BRUE patients will need to have complete evaluations in the hospital setting to determine if they are “lower-risk” or “higher-risk” based on their medical history and physical examination.  Lower-risk patients typically have the following features:

  • Age > 60 days
  • Born ≥ 32 weeks gestation
  • No CPR received by trained medical provider
  • Event lasted < 1 minute
  • First event

In addition to assessing for the above features to determine risk, a full history and physical examination will be performed in the Emergency Department to determine if the patient is higher risk.  The emergency physician will investigate for other underlying causes of concern that may have accounted for the event to include, but not limited to, cardiac arrhythmias, underlying infection, respiratory pathology and child abuse.  If it is determined that the infant is lower risk, they can be discharged home.  This determination should be made after full assessment at the hospital.  The updated guidelines have been associated with decreased hospital admission rates and diagnostic testing with no increase in repeat visits or high-acuity diagnoses3.  The implications for prehospital management are not clear at this time, so BRUE patients should be assessed at a facility with expertise in risk stratifying these patients and appropriately managing them.

Once identifying a patient as having a BRUE, treatment should be in accordance to TP-1235P, Brief Resolved Unexplained Event (BRUE).  Though by definition, the patient’s symptoms should be resolved, one should assess the airway and manage as appropriate, administering oxygen if needed.  Cardiac monitoring should be initiated.  If there are any signs of poor perfusion, a Normal Saline bolus should be given.  Most BRUE patients will not require specific treatments by EMS.

 

Patients with BRUEs must be transported to the most accessible PMC if ground transport is ≤ 30 minutes in accordance with Ref. No. 510.  If ground transport is > 30 minutes, the patient may be transported to the most accessible EDAP.

Paramedics recognize the resolved symptoms from the history and identify that the patient has had a BRUE.  The patient is placed on a cardiac monitor that demonstrates normal sinus rhythm.  No other interventions are indicated.

Base contact is made prior to transport as required by TP-1235P.  The patient is transported to the PMC.

In the Emergency Department, the emergency physician confirms the diagnosis of BRUE after completing a full history and physical examination.  No other explanation for the symptoms is identified.  The infant is classified as a lower risk BRUE patient.  The patient is monitored with continuous pulse oximetry and serial observations in the emergency department.  The parents are given information about BRUEs2 and resources for CPR training.  The infant is discharged for routine outpatient follow-up with his pediatrician.

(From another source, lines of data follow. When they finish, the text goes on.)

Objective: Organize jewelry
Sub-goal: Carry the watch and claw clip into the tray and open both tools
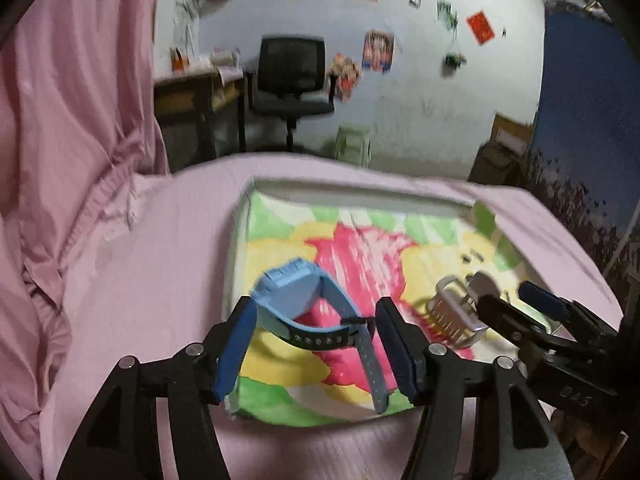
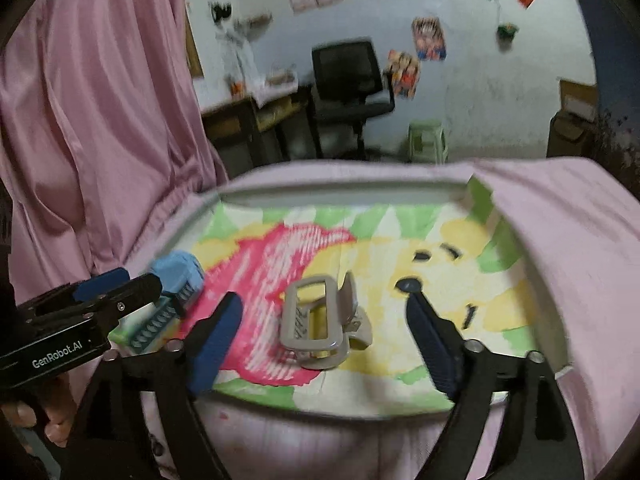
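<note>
Blue rubbery-strapped wristwatch (image 1: 298, 300), judged light and floppy, best taken at its rigid case, is framed on the cartoon-printed tray (image 1: 280, 236) by the parted left gripper (image 1: 316, 344); beige plastic claw hair clip (image 2: 320, 320), lying likewise, is straddled by the parted right gripper (image 2: 324, 344).

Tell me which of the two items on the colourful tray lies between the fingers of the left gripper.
The blue watch, between the open left gripper. The beige hair claw clip sits farther right, before the right gripper.
</note>
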`<act>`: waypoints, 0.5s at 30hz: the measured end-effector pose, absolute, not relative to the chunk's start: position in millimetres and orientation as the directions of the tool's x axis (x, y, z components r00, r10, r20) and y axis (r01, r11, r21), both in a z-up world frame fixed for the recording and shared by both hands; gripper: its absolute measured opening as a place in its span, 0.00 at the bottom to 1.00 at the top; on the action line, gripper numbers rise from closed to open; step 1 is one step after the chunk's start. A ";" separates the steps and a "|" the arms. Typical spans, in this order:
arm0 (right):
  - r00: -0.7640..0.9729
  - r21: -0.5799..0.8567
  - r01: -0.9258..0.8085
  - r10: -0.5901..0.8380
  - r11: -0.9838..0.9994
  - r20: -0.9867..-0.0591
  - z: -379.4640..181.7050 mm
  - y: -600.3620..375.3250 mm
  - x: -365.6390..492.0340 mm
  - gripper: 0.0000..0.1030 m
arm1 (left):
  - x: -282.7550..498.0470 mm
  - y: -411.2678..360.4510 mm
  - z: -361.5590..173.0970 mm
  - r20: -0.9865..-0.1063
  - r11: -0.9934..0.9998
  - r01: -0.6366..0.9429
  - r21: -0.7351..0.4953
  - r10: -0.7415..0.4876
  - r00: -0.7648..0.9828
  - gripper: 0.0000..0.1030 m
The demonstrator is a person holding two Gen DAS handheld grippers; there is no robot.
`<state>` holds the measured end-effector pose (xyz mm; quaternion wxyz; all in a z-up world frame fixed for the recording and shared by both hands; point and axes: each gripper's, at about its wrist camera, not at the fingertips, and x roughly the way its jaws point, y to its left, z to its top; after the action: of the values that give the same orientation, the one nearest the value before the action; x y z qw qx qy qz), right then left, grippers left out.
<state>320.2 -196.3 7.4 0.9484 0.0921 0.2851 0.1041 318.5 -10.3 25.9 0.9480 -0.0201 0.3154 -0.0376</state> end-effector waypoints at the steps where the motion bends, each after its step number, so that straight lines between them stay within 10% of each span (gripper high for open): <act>1: 0.829 0.236 -0.143 0.247 0.961 -0.502 11.7 -198.3 313.8 0.84 | 313.4 -10.0 29.3 -0.580 0.996 0.054 -0.064 -0.082 0.811 0.65; 15: 0.947 0.181 -0.177 0.218 0.967 -0.236 58.6 -207.0 194.5 0.98 | 197.5 8.8 56.2 -0.314 0.992 0.059 -0.110 -0.091 0.945 0.93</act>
<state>194.5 -207.0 58.6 0.9835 0.0788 0.1278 0.1005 197.5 8.8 56.2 0.9849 -0.0496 0.1615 -0.0379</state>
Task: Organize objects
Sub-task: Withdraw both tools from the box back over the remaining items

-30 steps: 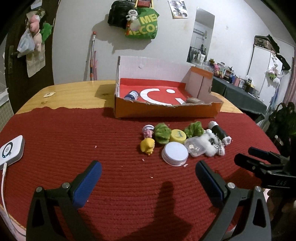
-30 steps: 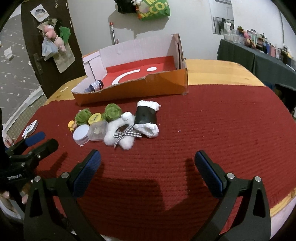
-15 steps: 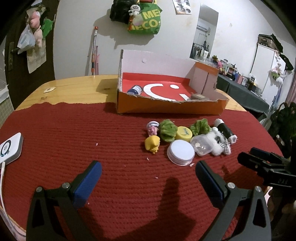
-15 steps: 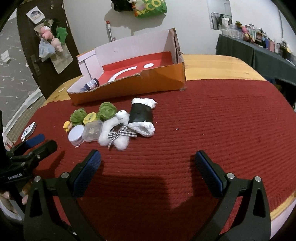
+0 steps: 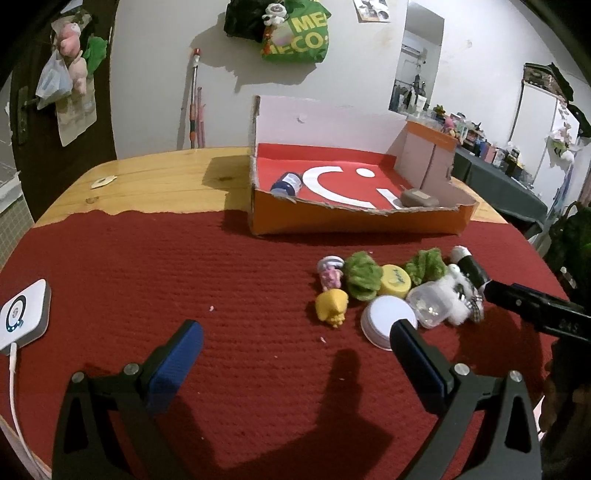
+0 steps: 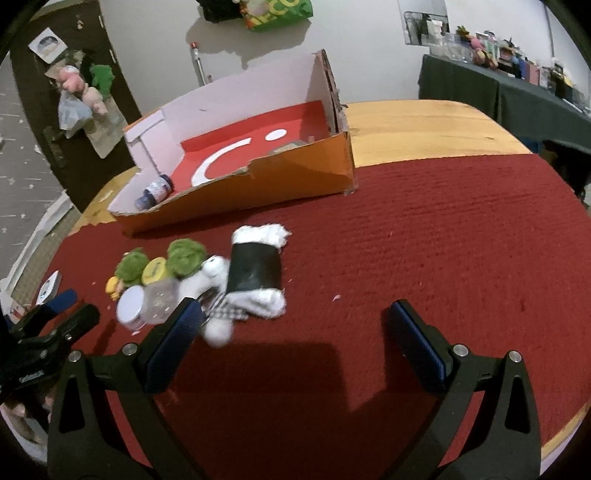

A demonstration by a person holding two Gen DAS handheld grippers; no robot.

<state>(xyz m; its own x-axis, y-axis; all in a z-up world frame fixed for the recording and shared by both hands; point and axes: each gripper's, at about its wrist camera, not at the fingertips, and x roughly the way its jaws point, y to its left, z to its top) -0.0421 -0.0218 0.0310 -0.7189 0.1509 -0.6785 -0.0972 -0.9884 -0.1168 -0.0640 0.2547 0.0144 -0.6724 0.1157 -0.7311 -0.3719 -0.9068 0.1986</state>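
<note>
A cluster of small objects lies on the red mat (image 5: 184, 273): a yellow toy (image 5: 332, 305), a pink figure (image 5: 330, 272), two green pompoms (image 5: 362, 276), a yellow cap (image 5: 396, 280), a white lid (image 5: 388, 320), a clear case (image 5: 430, 307), a white plush (image 6: 216, 291) and a black-and-white sushi plush (image 6: 256, 275). An orange cardboard box (image 5: 354, 221) holds a small bottle (image 5: 286, 182) and a brown item (image 5: 419, 198). My left gripper (image 5: 295, 349) is open, just short of the cluster. My right gripper (image 6: 295, 326) is open, near the sushi plush.
A white device with a cable (image 5: 22, 317) lies at the mat's left edge. Bare wooden tabletop (image 5: 147, 177) shows behind the mat. Bags hang on the wall (image 5: 295, 29). A dark table with clutter (image 6: 517, 81) stands at the right.
Both grippers have moved forward toward the cluster of objects. The objects look larger and closer in both views. Both stay open.
</note>
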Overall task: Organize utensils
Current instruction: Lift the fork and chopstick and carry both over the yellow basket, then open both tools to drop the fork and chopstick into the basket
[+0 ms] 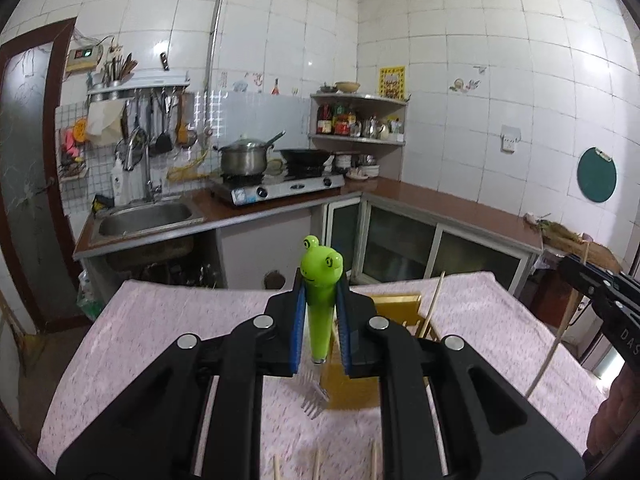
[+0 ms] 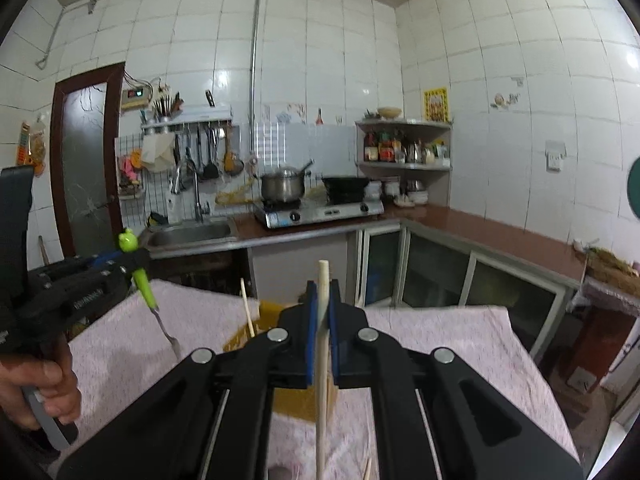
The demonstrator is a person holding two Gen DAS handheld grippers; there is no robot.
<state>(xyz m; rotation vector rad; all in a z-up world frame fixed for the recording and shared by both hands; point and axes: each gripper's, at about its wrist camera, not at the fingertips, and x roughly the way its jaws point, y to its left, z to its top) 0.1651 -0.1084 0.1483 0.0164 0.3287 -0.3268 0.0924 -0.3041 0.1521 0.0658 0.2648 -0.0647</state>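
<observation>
Kitchen desk (image 1: 168, 320): my left hand-held gripper (image 1: 320, 312) clenches frog-handled fork (image 1: 320, 308) upright, tines down, just above yellow box (image 1: 352, 392). Right hand-held gripper (image 2: 323, 320) clamps chopstick (image 2: 322, 360) near-vertical, nearer box; both utensils' long axes point down toward box.

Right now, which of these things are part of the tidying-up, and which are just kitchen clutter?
Part of the job:
frog fork, in the left gripper
chopstick, in the right gripper
yellow box

Just lying about:
pot
wok
sink
</observation>
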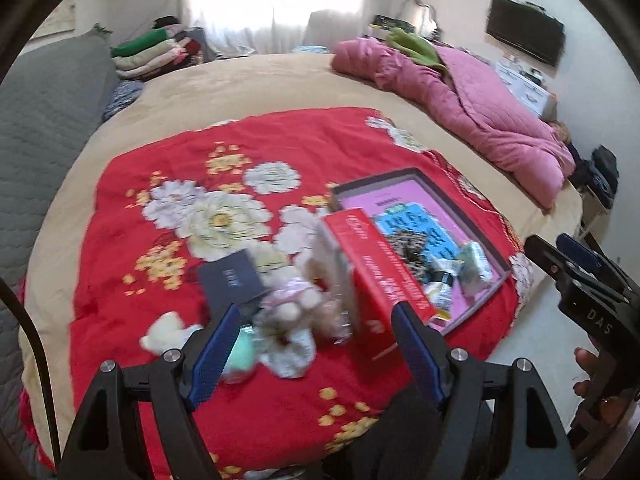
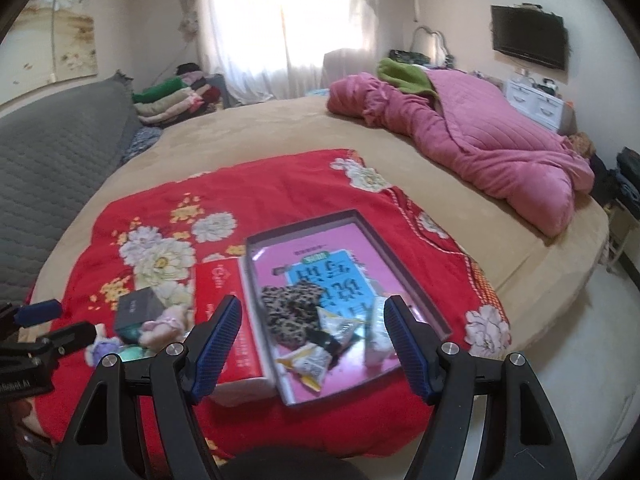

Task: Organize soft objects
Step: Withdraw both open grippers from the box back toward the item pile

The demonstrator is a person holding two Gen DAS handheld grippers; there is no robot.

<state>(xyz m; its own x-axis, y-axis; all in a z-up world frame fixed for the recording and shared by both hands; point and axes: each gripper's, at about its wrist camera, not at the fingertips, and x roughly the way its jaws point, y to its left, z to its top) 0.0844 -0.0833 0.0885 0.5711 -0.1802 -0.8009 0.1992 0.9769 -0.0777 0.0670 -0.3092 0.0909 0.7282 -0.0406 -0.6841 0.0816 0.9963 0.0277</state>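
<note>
A heap of small plush toys (image 1: 288, 304) lies on the red flowered blanket (image 1: 168, 152), with a white plush (image 1: 164, 332) and a mint-green soft piece (image 1: 240, 344) beside it. My left gripper (image 1: 316, 344) hovers open above this heap, holding nothing. A grey-rimmed pink tray (image 2: 424, 304) holds a leopard-print soft item (image 2: 292, 312), snack packets (image 2: 308, 364) and a white pack (image 2: 376, 336). Above the tray's near end my right gripper (image 2: 312, 340) stands open and empty. The plush heap (image 2: 160, 328) also shows at the left of the right wrist view.
A red carton (image 1: 376, 272) stands tilted between the toys and the pink tray (image 1: 500, 268). A dark box (image 1: 232, 280) lies left of the toys. Farther back on the tan bed are a pink quilt (image 2: 480, 148), folded clothes (image 2: 172, 100) and a grey headboard (image 1: 48, 112).
</note>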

  • A thorough history should be obtained to identify BRUEs.  The diagnosis can be easily missed based on the appearance of the infant at the time of evaluation.
  • Other causes for the patient’s symptoms should be assessed for at the scene and treated accordingly.  Any signs of child abuse or neglect must be reported.
  • In Los Angeles County, BRUE patients should be transported to the most accessible PMC within 30 minutes after contacting the Base.
  • In the hospital, BRUE patients will be classified as lower risk or higher risk to determine clinical management.

References

1Tieder JS, et al.  Brief Resolved Unexplained Events (Formerly Apparent Life Threatening Events) and Evaluation of Lower-Risk Infants).  Pediatrics.  2016; 137(5)

2Patient Education Handouts.  Brief Resolved Unexplained Event: What Parents and Caregivers Need to Know.  American Academy of Pediatrics.  https://patiented.solutions.aap.org/handout.aspx?gbosid=239090 accessed Oct 7, 2019.

3Ramgopal S, et al.  Changes in the Management of Children With Brief Resolved Unexplained Events (BRUEs).  Pediatrics.  2019 Oct;144(4). Epub 2019 Sep 5.